By ESB - 01/01/2014 - Comments

bute343By Matt Earnst: Roy Jones Jr. is mentoring former WBC light heavyweight champion Jean Pascal (28-2-1, 17 KO’s) for his upcoming bout against Lucian Bute (31-1, 24 KO’s) this month on January 18th at the Bell Centre in Montreal, Canada. Jones Jr. says that Pascal will try to box Bute initially to see how that goes.

They don’t want to go out quickly and try and overpower the soon to be 34-year-old Bute immediately in the same way that Carl Froch did in stopping him in the 5th round two years ago in May of 2012. With Pascal’s hand speed and boxing ability, he has other options available to him that the slow-fisted, slow-moving Froch didn’t have to use in his fight against Bute. So what Jones Jr. wants Pascal to do is to try and box Bute, and if that doesn’t work then he wants him to switch to plan B to look to blast him out the way that Froch did.

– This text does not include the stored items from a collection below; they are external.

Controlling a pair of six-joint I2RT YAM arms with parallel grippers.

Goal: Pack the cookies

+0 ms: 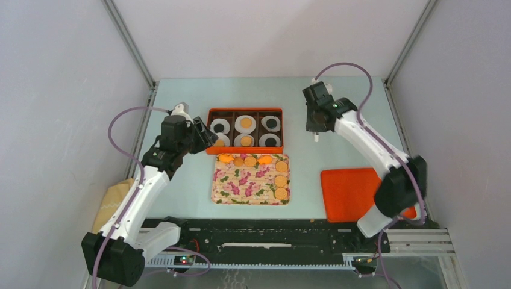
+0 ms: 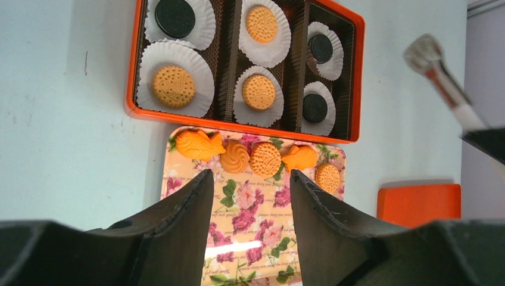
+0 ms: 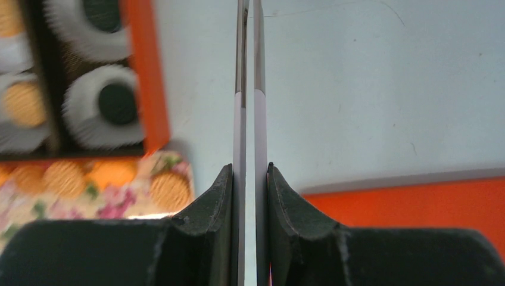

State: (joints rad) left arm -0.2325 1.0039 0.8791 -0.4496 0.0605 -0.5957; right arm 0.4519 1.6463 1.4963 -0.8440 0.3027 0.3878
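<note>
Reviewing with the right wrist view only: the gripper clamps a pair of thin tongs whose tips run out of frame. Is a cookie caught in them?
Observer: No. The left wrist view shows the tongs with bare tips, hanging to the right of the orange box.
Operator: How full is that box?
Observer: All six paper cups are filled: three golden cookies and three black cookies.
Operator: And the left gripper?
Observer: The left gripper is open and empty over the floral tray, where loose cookies lie.
</note>
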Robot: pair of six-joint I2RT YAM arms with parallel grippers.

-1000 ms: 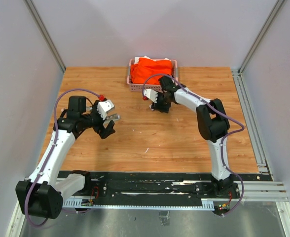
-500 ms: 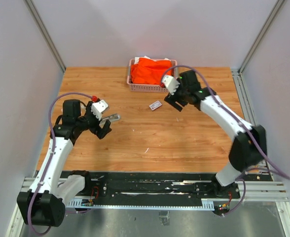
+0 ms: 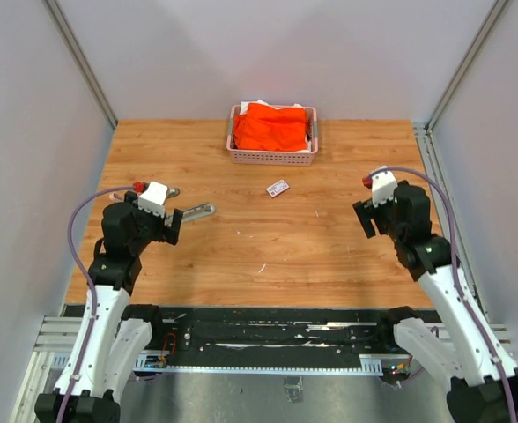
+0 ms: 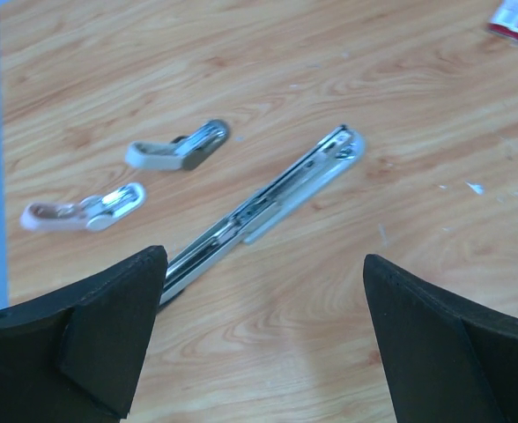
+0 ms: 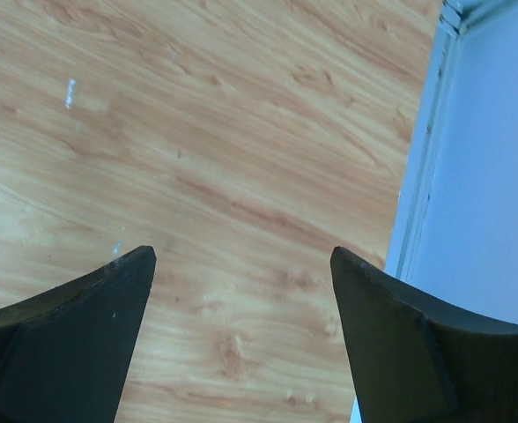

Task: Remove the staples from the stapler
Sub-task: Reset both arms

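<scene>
The stapler (image 4: 263,207) lies opened flat on the wood, a long silvery rail; it also shows in the top view (image 3: 199,211). Tiny silvery staples (image 4: 475,187) lie loose on the wood to its right, and one (image 3: 262,267) shows mid-table. My left gripper (image 4: 263,256) is open and empty, just on the near side of the stapler; in the top view (image 3: 173,226) it sits left of the stapler. My right gripper (image 5: 241,251) is open and empty over bare wood at the right side (image 3: 366,220), with a small staple bit (image 5: 70,92) ahead of it.
Two small white-and-silver clip-like pieces (image 4: 175,150) (image 4: 83,210) lie beyond the stapler. A small white box with red label (image 3: 277,188) lies mid-table. A pink basket (image 3: 272,157) holding orange cloth stands at the back. A metal rail (image 5: 418,203) edges the table on the right.
Both arms have drawn back toward the near edge. The right gripper left the white box and swung to the right side. The left gripper pulled back from the stapler.
</scene>
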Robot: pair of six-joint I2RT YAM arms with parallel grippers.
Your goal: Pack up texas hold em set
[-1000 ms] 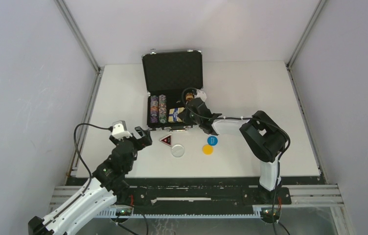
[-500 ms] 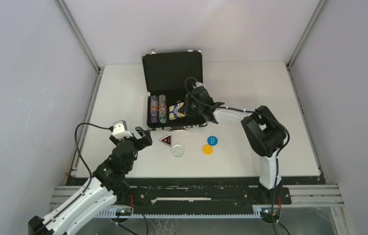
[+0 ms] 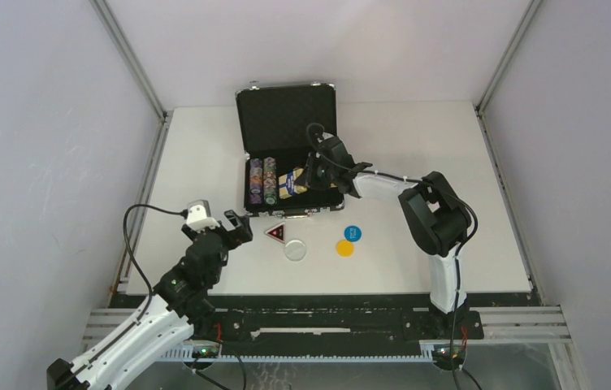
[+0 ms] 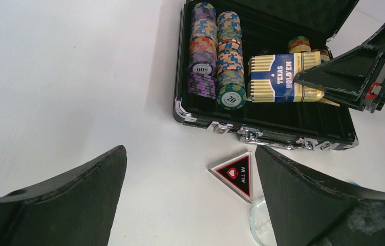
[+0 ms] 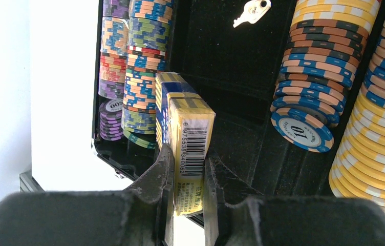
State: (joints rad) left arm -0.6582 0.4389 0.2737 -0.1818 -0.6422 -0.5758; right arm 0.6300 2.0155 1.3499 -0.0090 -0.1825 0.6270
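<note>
Black little briefcase (image 3: 286, 122) with silver edging sits open at the far middle of the table (image 3: 416, 146), lid standing up. We can see poker chips (image 3: 262, 180) lined up in two rows on its left side, striped purple, orange, blue and green. From the right wrist view there are more rows on the other side, blue-orange and yellow-white, plus a small key (image 5: 252, 11) lying on the black lining. The right gripper (image 3: 309, 180) is clamped on one end of the yellow-blue card box (image 3: 292, 184), fingers (image 5: 164, 169) pressed on both flat sides, barcode facing the camera. The box is tilted inside the case between the chip rows, TEXAS HOLD'EM printed on its face. The left gripper (image 3: 237, 223) hangs wide open with nothing in it, near the case's front left corner. Outside the case, just in front of the latches, lies the red-black triangular token (image 3: 276, 233) reading ALL IN, then the white disc (image 3: 295, 249), the yellow disc (image 3: 344, 248) and the blue disc (image 3: 352, 233), all flat on the table
</note>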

“You don’t just want to do like Carl Froch did and walk him down and go over him right away,” Jones Jr. said to Hustleboss. “But at the same time we know that works. That’s a strong plan B.”

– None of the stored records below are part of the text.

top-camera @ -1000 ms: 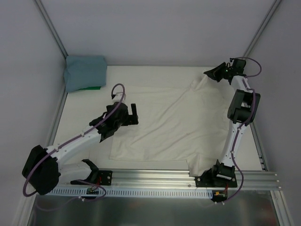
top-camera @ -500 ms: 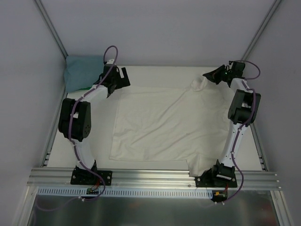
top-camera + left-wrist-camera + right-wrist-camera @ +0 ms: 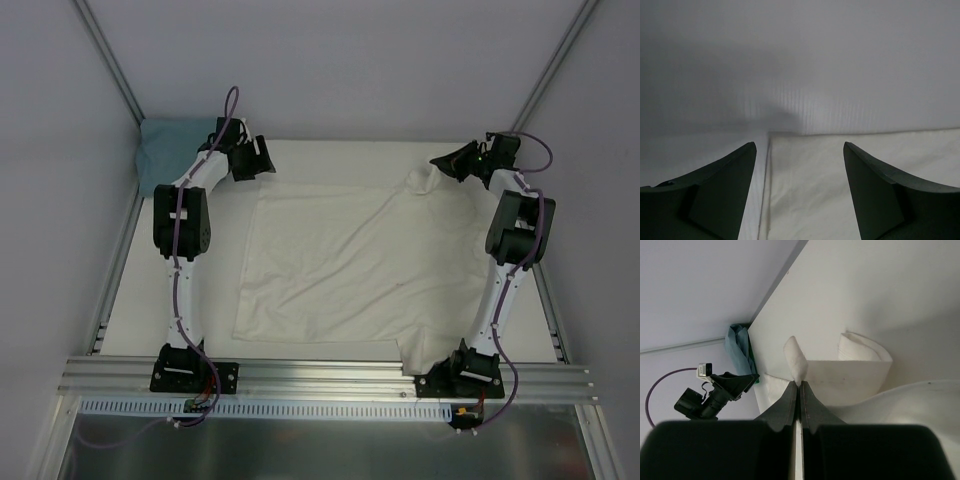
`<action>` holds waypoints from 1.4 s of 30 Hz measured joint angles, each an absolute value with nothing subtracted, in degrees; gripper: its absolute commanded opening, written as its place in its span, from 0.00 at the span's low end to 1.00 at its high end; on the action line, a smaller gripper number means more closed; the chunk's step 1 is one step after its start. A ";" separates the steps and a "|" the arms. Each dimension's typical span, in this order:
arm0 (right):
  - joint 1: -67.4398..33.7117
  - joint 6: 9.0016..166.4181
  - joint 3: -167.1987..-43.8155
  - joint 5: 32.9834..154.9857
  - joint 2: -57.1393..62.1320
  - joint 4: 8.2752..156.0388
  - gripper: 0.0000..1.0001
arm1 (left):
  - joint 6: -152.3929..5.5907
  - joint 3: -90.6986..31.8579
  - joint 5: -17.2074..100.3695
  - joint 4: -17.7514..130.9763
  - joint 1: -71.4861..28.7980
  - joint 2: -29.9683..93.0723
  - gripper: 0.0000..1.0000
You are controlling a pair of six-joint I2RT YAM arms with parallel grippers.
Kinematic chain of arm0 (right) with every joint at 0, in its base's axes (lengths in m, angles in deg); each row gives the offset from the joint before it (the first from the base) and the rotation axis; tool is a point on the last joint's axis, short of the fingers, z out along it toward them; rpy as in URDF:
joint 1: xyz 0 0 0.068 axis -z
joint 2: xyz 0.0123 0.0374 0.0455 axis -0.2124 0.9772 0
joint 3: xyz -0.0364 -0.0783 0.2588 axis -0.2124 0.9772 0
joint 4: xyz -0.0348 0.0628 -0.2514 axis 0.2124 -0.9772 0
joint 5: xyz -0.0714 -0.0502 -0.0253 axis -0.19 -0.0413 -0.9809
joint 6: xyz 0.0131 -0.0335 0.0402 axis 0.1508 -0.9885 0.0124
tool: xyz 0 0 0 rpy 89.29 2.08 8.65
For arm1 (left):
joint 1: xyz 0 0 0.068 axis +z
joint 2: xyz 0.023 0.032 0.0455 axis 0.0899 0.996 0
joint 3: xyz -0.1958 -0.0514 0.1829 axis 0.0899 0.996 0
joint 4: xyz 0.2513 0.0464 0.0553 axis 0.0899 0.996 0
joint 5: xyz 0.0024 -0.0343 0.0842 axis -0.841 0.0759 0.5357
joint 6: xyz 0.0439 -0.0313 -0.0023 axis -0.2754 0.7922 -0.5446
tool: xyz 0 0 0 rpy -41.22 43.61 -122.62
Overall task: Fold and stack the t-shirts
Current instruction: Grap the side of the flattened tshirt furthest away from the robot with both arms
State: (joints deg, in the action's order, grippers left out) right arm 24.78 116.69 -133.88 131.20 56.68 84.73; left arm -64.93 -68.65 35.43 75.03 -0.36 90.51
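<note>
Right end effector (image 3: 441,162) is pinched tight on the cream t-shirt (image 3: 350,255), lifting a peak of cloth at its far right corner off the tabletop (image 3: 330,155). Left end effector (image 3: 257,160) hovers spread wide above the shirt's far left corner. Teal t-shirt (image 3: 178,150) sits folded in the far left corner of the tabletop.

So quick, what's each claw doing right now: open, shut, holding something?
Left gripper: open, holding nothing.
Right gripper: closed on a pinch of the cream t-shirt.
</note>
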 measured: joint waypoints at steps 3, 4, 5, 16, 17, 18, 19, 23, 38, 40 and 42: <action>24.78 116.69 -133.88 131.18 56.66 84.75 0.00 | -64.93 -69.85 33.48 79.03 0.01 92.33 0.72; 24.78 116.69 -133.88 131.18 56.66 84.75 0.00 | -64.95 -69.85 33.24 80.37 0.03 92.48 0.72; 24.78 116.69 -133.88 131.18 56.66 84.75 0.00 | -64.97 -69.89 32.85 81.02 0.03 92.54 0.72; 24.78 116.66 -133.53 131.20 56.57 84.95 0.00 | -64.77 -68.99 30.07 82.42 0.40 92.87 0.00; 24.78 116.66 -133.42 131.23 56.57 84.97 0.00 | -64.75 -68.93 29.66 82.64 0.40 93.09 0.00; 24.78 116.66 -133.38 131.23 56.57 84.99 0.00 | -64.80 -68.93 29.29 82.66 0.38 93.31 0.00; 24.78 116.66 -133.33 131.23 56.57 84.99 0.00 | -64.84 -68.93 28.70 82.49 0.38 93.51 0.00; 24.78 116.66 -133.33 131.31 56.57 85.08 0.00 | -64.86 -68.89 28.26 82.11 0.38 93.51 0.00; 25.10 115.88 -134.05 131.60 56.00 83.57 0.00 | -67.97 -61.54 35.45 76.93 0.38 83.21 0.00; 25.23 115.64 -134.05 131.62 55.19 82.98 0.00 | -68.31 -61.34 35.97 76.50 0.38 80.37 0.00; 25.37 115.20 -134.05 131.73 53.99 82.37 0.00 | -68.64 -60.73 36.52 75.78 0.38 77.44 0.00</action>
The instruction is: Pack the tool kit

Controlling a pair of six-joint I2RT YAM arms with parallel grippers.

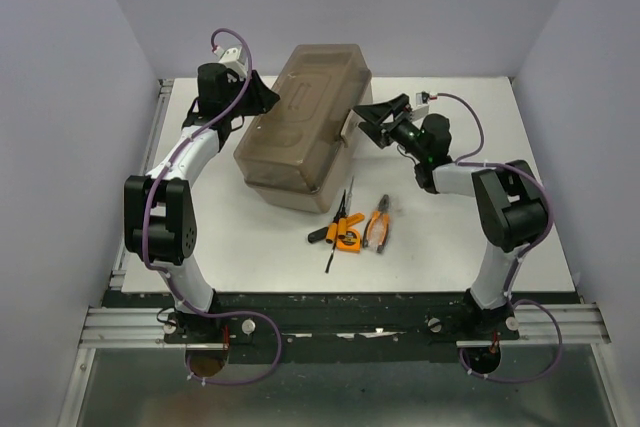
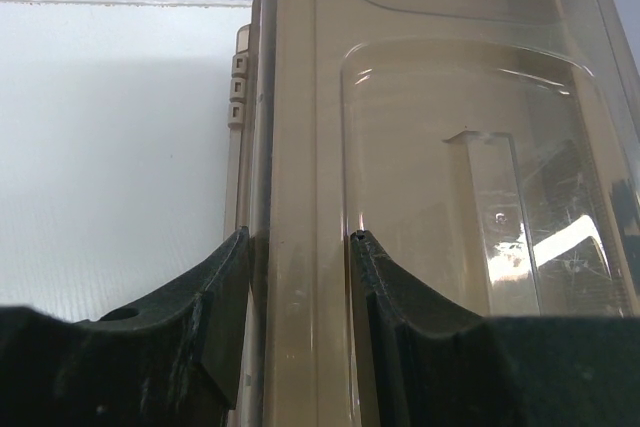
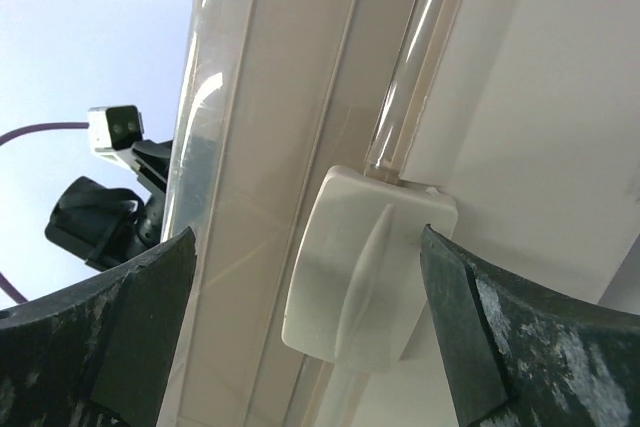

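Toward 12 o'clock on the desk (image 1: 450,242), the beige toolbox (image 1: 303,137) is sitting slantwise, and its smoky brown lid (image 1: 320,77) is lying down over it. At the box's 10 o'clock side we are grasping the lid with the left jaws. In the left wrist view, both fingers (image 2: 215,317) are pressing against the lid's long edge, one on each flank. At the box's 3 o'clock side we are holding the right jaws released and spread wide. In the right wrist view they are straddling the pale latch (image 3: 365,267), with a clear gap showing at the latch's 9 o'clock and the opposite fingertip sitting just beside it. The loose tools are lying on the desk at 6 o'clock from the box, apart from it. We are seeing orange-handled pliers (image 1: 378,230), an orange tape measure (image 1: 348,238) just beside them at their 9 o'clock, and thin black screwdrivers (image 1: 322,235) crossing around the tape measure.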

Pascal might ruin his window to score a stoppage victory over Bute if he fails to go after him immediately to get him out of there. Most of Pascal’s stoppage wins have come in the earlier rounds, and he tends to weaken as the rounds go by. If he lets Bute get comfortable by boxing him for a good portion of the fight, Pascal might not have the power needed to score a stoppage victory when/if he decides to slip into the plan B that Jones Jr. is talking about.

Bute has not looked good in his last two fights against Froch and Denis Gratchev. Whether that’s a product of age or simply Bute finally facing decent opposition is unclear. There was a long stretch where Bute hadn’t fought anyone that you could call a good fighter going into the Froch fight in 2012. Before his bout against Froch, Bute had beaten an old Glen Johnson, Jean-Paul Mendy, Brian Magee, Jesse Brinkley, Edison Miranda, Librado Andrade, Fulgencio Zuniga, William Joppy, Alejandro Berrio and Sakio Bika in his last 11 fights. The Bika fight was in 2007, and that was easily Bute’s best opponent in his career, and that was 5 years before the Froch fight.

What you can gather from the guys that Bute had been matched up against during his career prior to the Froch fight is that Bute’s promoters had matched him very, very carefully in steering him into the kinds of fights that were winnable for him. This is perhaps why Bute looked so poor against Froch. He was never really tested to begin with, so once he was put in with a good fighter, he folded quickly. It was like watching how Genndy Golovkin had destroyed Bute in the amateurs. It wasn’t a fight.

Pascal is a flawed fighter as well, and he’s fighting so seldom now at this point in his career that he’s almost a part-time fighter. When you’ve been as inactive as Pascal has been in fighting only 3 times in the past 4 years, anything is possible. You can’t expect Pascal to be what he once was when he was an active fighter because he’s 31 now, and probably not capable of reaching the level to where he was. But even then, Pascal had never done anything special with his career besides losing to Froch in 2009, Bernard Hopkins in 2011 and beating Chad Dawson before he was later blasted out in just one round by Adonis Stevenson.